Q4 2013 Earnings Call Transcript

Transcript Call Date 02/25/2014

During the fourth quarter, the average IP rate of wells in the West exceeded the average IP rate of wells in the East. On a go forward basis, we'll talk about one Eagle Ford oil play as both the East and Western areas are contributing more of less proportionally to the remaining reserve potential. Number two; improving reserve recovery and maximizing NPV, our goal was to determine the optimum well spacing, while increasing well productivity and decreasing well cost. We'll continue to work on these two goals.

What we concluded was, first, our downspacing efforts proved even more successful than we have previously thought. While the optimum distance between wells will vary across the field depending on various geologic considerations; on average, the wells will be drilled on 40 acre spacing.

Second, as a result, we have approximately 7,200 net locations. Taking into account 1,200 net wells drilled to-date, we have 6,000 net wells remaining. This represents a 12-year drilling inventory at our current activity level. And third, based on our improvements and completions, we've increased by 12%, the net recoverable resource per well, up from our previous 400 Mboe, net per well to 450 Mboe net per well.

Multiplying 7,200 net wells by 450 Mboe brings our total net potential recoverable reserves for the Eagle Ford to 3.2 billion barrels of oil equivalent. With four years of production history from our early wells and a database of over 1,200 EOG wells, we're confident in the long-term performance and potential reserve estimate of the Eagle Ford.
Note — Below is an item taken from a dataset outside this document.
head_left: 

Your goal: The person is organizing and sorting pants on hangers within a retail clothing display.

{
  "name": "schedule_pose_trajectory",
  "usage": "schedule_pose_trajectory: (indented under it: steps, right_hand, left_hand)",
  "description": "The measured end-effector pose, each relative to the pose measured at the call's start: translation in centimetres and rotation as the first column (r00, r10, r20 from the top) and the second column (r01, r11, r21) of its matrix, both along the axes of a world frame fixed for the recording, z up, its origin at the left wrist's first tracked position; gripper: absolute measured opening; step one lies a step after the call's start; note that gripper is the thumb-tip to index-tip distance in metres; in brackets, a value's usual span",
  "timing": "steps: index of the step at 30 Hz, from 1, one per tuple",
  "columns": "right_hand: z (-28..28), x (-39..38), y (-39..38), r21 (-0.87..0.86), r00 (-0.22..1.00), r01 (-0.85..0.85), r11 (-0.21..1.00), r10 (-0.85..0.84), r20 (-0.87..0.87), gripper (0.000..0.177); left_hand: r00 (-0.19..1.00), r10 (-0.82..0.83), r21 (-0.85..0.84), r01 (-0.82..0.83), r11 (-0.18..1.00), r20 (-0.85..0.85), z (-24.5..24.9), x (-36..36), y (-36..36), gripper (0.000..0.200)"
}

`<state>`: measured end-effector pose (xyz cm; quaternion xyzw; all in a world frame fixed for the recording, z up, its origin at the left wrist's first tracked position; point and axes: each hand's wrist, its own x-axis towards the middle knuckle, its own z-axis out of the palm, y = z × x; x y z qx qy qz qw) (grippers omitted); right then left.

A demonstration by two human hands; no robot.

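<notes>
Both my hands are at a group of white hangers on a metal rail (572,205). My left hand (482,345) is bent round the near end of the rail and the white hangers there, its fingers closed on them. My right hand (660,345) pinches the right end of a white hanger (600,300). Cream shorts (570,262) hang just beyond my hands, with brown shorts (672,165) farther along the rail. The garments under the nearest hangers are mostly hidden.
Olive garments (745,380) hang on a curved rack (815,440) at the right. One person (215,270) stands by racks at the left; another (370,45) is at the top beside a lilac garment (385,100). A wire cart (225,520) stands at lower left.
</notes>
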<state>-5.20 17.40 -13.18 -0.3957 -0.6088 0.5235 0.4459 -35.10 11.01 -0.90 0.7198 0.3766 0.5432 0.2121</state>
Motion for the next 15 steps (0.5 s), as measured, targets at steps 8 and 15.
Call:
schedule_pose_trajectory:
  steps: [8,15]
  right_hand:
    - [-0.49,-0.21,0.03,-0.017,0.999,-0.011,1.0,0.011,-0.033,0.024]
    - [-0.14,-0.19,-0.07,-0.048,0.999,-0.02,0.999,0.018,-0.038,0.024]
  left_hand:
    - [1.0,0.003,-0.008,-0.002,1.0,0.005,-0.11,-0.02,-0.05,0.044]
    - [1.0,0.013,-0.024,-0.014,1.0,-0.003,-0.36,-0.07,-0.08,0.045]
Overall performance from the field continues to surpass our expectations. In addition, we reached an efficient manufacturing mode in Eagle Ford, while we still have further efficiency and cost reduction goals, we've now reached the point of optimal drilling, completion and operational logistics in the play. This year, we plan to allocate a larger percentage of EOG's 2014 drilling CapEx budget to the Eagle Ford and drill 520 net wells, up from 4,066 net wells in 2013. We currently have 26 rigs operating in the play.

In summary, EOG's Eagle Ford asset continues to be the largest and most economic horizontal crude oil play in North America and it's getting better. We've simultaneously increased EURs, reduced cost and through downspacing identified an additional 1,600 net drilling locations. Although we are increasing the well count this year, we still have 12 years of very highly economic crude oil drilling inventory in this single play.

Now, I'll turn it over to Billy to discuss the Bakken, Permian, Trinidad and reserves.

Lloyd W. Helms, Jr. - Executive Vice President, Operations: Thanks Bill. During 2013, we made significant progress with our Bakken and Three Forks completions that dramatically improved well productivity and individual EURs the enhancements and the ongoing implementation of cost saving measures including the use of EOGs Sand have turned what was once a mature producing area into a high rate-of-return oil growth asset.

We continue to see plenty of opportunity on our Bakken Core acreage. By bringing the latest technology to this area that was initially (partially) drilled over five years ago. Recent core well are the Wayzetta 30-3230H and 31-3230H, which began production at 2,510 and 2,540 barrels of oil per day respectively. We have 59% working interest in these wells.